▸ **WHAT TO WORK ON**: The task calls for every line of the data to be retyped exactly.

▸ **THE DATA**:

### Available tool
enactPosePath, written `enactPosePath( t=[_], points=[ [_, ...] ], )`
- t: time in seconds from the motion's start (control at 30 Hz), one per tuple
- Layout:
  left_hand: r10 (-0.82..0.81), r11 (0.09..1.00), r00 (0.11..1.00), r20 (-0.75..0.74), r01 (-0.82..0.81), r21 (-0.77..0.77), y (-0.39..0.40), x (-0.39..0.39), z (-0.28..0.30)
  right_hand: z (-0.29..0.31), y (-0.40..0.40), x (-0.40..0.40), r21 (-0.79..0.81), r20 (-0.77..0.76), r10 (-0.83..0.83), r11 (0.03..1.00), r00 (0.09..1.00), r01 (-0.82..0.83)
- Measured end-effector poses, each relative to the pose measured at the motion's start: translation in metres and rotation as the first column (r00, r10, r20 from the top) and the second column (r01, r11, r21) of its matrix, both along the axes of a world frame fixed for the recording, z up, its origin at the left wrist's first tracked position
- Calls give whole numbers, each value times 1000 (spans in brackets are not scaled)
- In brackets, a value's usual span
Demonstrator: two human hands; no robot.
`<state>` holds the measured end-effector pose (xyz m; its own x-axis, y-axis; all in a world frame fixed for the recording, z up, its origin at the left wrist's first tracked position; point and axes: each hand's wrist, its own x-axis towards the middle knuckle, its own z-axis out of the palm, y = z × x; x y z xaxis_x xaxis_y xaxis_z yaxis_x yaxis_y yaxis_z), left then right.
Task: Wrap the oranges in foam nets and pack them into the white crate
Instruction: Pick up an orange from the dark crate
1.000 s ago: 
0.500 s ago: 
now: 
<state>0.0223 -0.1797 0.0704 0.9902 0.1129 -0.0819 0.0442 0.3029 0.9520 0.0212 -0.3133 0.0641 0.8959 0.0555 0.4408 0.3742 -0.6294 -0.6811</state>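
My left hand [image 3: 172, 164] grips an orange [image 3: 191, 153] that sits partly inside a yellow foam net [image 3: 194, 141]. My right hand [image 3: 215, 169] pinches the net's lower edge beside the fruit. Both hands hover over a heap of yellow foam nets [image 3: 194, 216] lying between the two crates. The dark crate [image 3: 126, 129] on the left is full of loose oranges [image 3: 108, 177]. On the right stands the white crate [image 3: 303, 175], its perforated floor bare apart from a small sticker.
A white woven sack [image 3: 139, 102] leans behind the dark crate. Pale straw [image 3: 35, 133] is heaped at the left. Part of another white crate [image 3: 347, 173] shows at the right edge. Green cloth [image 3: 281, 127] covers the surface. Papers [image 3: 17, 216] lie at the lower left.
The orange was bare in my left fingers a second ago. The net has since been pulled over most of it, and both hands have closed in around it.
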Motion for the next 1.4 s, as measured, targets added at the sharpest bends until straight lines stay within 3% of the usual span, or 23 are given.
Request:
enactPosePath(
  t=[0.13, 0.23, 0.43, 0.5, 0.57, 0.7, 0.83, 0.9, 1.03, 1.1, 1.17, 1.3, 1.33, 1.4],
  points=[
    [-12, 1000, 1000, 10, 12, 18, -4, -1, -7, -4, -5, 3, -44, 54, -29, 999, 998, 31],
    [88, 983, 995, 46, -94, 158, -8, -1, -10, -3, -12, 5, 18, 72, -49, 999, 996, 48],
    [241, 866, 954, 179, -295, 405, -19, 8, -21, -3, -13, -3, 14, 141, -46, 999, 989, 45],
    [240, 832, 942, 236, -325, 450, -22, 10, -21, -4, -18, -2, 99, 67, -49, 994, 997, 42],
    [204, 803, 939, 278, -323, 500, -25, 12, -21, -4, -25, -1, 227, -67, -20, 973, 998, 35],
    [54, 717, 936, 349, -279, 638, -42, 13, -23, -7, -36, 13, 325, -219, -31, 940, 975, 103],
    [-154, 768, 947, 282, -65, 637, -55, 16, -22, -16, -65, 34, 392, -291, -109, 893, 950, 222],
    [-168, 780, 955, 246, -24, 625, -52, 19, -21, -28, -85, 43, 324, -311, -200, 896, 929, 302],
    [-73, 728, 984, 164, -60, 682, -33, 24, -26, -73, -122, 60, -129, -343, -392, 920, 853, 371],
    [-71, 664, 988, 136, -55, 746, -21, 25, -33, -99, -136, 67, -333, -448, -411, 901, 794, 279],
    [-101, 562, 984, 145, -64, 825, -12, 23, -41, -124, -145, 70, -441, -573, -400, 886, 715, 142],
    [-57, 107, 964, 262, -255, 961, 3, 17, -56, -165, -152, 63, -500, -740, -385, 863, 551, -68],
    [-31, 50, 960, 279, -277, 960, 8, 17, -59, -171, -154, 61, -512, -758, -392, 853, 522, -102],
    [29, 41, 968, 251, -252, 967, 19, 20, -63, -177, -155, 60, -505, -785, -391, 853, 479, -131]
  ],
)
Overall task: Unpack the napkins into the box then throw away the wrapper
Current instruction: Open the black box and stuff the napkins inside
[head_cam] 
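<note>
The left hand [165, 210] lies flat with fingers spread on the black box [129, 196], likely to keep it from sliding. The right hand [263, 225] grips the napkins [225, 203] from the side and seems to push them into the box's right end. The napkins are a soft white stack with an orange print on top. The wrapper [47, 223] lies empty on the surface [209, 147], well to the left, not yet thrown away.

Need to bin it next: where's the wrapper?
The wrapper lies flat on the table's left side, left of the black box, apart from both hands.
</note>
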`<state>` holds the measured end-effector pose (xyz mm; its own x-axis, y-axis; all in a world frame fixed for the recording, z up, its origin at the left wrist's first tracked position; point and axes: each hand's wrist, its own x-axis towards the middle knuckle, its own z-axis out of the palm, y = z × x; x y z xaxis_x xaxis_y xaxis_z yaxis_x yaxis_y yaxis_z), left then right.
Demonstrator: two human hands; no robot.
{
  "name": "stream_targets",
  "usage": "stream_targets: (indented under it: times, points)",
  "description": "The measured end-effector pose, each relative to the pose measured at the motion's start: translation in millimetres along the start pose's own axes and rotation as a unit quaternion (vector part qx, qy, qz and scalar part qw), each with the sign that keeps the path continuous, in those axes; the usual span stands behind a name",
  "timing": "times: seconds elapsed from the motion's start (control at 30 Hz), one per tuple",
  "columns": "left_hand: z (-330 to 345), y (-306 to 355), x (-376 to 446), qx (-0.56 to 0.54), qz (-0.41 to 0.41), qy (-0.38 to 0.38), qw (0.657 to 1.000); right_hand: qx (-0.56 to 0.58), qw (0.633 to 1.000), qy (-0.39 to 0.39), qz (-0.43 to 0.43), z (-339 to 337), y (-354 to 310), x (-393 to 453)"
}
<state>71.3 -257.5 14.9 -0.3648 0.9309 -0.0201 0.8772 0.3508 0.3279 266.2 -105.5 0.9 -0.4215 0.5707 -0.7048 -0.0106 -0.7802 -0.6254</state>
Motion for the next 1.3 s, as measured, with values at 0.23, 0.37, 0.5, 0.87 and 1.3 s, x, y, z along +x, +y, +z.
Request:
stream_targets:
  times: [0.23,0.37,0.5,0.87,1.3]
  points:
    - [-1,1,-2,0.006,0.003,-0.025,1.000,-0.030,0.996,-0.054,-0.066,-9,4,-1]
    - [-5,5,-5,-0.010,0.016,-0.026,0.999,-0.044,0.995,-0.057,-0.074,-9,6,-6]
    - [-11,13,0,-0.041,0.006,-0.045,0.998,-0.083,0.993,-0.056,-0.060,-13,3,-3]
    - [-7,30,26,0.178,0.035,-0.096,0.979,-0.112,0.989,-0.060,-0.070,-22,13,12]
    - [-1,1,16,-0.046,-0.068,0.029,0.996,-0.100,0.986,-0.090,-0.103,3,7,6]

▸ **WRITTEN RESPONSE**:
### Available tool
enactPosePath, written `enactPosePath( t=[_], points=[ [_, ...] ], )`
- t: time in seconds from the motion's start (control at 30 Hz), one per tuple
- Layout:
  left_hand: r10 (-0.82..0.81), r11 (0.09..1.00), r00 (0.11..1.00), r20 (-0.75..0.74), r01 (-0.82..0.81), r21 (-0.77..0.77), y (-0.39..0.40), x (-0.39..0.39), z (-0.28..0.30)
  right_hand: z (-0.29..0.31), y (-0.40..0.40), x (-0.40..0.40), r21 (-0.79..0.81), r20 (-0.77..0.76), r10 (-0.83..0.83), r11 (0.03..1.00), r00 (0.09..1.00), r01 (-0.82..0.83)
- Measured end-effector poses, each relative to the pose measured at the motion's start: translation in metres and rotation as the first column (r00, r10, r20 from the top) and the second column (r01, r11, r21) of its matrix, both along the axes of a world frame fixed for the recording, z up, its origin at the left wrist's first tracked position
- Calls give whole numbers, each value times 1000 (spans in brackets are not scaled)
- In brackets, a value's usual span
Demonstrator: two human hands; no robot.
`<state>` holds the measured end-effector pose (xyz m; its own x-axis, y-axis; all in a world frame fixed for the recording, z up, its origin at the left wrist's first tracked position; point and axes: each hand's wrist, its own x-axis towards the middle knuckle, its own z-axis out of the palm, y = z × x; x y z xaxis_x xaxis_y xaxis_z yaxis_x yaxis_y yaxis_z), left then right.
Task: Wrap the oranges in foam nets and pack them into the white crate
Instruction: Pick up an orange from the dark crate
1.000 s ago: 
0.500 s ago: 
now: 
<state>0.0223 -0.1797 0.0704 0.9902 0.1129 -0.0819 0.0442 0.3029 0.9520 0.0212 -0.3133 0.0641 0.8959 0.0555 0.4408 0.3742 -0.6294 -0.6811</state>
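My left hand [image 3: 172, 164] grips an orange [image 3: 191, 153] that sits partly inside a yellow foam net [image 3: 194, 141]. My right hand [image 3: 215, 169] pinches the net's lower edge beside the fruit. Both hands hover over a heap of yellow foam nets [image 3: 194, 216] lying between the two crates. The dark crate [image 3: 126, 129] on the left is full of loose oranges [image 3: 108, 177]. On the right stands the white crate [image 3: 303, 175], its perforated floor bare apart from a small sticker.
A white woven sack [image 3: 139, 102] leans behind the dark crate. Pale straw [image 3: 35, 133] is heaped at the left. Part of another white crate [image 3: 347, 173] shows at the right edge. Green cloth [image 3: 281, 127] covers the surface. Papers [image 3: 17, 216] lie at the lower left.
The orange was bare in my left fingers a second ago. The net has since been pulled over most of it, and both hands have closed in around it.
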Motion for the next 1.4 s, as measured, targets added at the sharpest bends until straight lines stay within 3% of the usual span, or 23 are given.
Request:
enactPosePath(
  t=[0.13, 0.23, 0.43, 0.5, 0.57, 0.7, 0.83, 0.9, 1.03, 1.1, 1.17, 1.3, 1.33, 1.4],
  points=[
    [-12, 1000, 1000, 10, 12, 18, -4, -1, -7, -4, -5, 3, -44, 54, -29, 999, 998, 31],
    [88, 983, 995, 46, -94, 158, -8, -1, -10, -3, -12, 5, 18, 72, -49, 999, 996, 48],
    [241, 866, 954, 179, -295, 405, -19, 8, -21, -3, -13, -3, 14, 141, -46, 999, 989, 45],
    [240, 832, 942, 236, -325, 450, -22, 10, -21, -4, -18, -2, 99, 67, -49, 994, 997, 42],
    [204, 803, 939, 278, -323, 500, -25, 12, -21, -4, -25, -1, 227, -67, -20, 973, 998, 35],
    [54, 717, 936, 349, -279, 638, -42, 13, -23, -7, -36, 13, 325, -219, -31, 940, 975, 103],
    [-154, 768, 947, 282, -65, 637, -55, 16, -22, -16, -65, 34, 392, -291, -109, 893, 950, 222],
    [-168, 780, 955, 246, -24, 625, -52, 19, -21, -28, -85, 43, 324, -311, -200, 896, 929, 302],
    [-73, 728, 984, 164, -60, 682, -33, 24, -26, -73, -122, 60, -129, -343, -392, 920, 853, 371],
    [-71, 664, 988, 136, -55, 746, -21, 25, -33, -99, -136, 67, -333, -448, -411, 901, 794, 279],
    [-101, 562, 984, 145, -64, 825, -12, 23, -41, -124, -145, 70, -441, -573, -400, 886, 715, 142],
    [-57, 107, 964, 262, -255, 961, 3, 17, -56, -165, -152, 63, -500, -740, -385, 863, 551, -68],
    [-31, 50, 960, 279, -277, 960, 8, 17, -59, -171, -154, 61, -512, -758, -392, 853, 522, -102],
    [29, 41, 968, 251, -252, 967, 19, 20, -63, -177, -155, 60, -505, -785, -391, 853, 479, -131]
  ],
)
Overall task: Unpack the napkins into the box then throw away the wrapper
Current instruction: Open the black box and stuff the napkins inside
[head_cam] 
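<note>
The left hand [165, 210] lies flat with fingers spread on the black box [129, 196], likely to keep it from sliding. The right hand [263, 225] grips the napkins [225, 203] from the side and seems to push them into the box's right end. The napkins are a soft white stack with an orange print on top. The wrapper [47, 223] lies empty on the surface [209, 147], well to the left, not yet thrown away.

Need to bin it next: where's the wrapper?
The wrapper lies flat on the table's left side, left of the black box, apart from both hands.
</note>
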`<state>` holds the measured end-effector pose (xyz mm; its own x-axis, y-axis; all in a world frame fixed for the recording, z up, its origin at the left wrist's first tracked position; point and axes: each hand's wrist, its own x-axis towards the middle knuckle, its own z-axis out of the palm, y = z × x; x y z xaxis_x xaxis_y xaxis_z yaxis_x yaxis_y yaxis_z), left then right.
Demonstrator: two human hands; no robot.
{
  "name": "stream_targets",
  "usage": "stream_targets: (indented under it: times, points)",
  "description": "The measured end-effector pose, each relative to the pose measured at the motion's start: translation in millimetres along the start pose's own axes and rotation as a unit quaternion (vector part qx, qy, qz and scalar part qw), each with the sign that keeps the path continuous, in those axes; the usual span stands behind a name",
  "timing": "times: seconds elapsed from the motion's start (control at 30 Hz), one per tuple",
  "columns": "left_hand: z (-330 to 345), y (-306 to 355), x (-376 to 446), qx (-0.56 to 0.54), qz (-0.41 to 0.41), qy (-0.38 to 0.38), qw (0.657 to 1.000); right_hand: qx (-0.56 to 0.58), qw (0.633 to 1.000), qy (-0.39 to 0.39), qz (-0.43 to 0.43), z (-339 to 337), y (-354 to 310), x (-393 to 453)"
}
<state>71.3 -257.5 14.9 -0.3648 0.9309 -0.0201 0.8772 0.3508 0.3279 266.2 -105.5 0.9 -0.4215 0.5707 -0.7048 -0.0106 -0.7802 -0.6254</state>
Motion for the next 1.3 s, as measured, with values at 0.23, 0.37, 0.5, 0.87 and 1.3 s, x, y, z along +x, +y, +z.
Request:
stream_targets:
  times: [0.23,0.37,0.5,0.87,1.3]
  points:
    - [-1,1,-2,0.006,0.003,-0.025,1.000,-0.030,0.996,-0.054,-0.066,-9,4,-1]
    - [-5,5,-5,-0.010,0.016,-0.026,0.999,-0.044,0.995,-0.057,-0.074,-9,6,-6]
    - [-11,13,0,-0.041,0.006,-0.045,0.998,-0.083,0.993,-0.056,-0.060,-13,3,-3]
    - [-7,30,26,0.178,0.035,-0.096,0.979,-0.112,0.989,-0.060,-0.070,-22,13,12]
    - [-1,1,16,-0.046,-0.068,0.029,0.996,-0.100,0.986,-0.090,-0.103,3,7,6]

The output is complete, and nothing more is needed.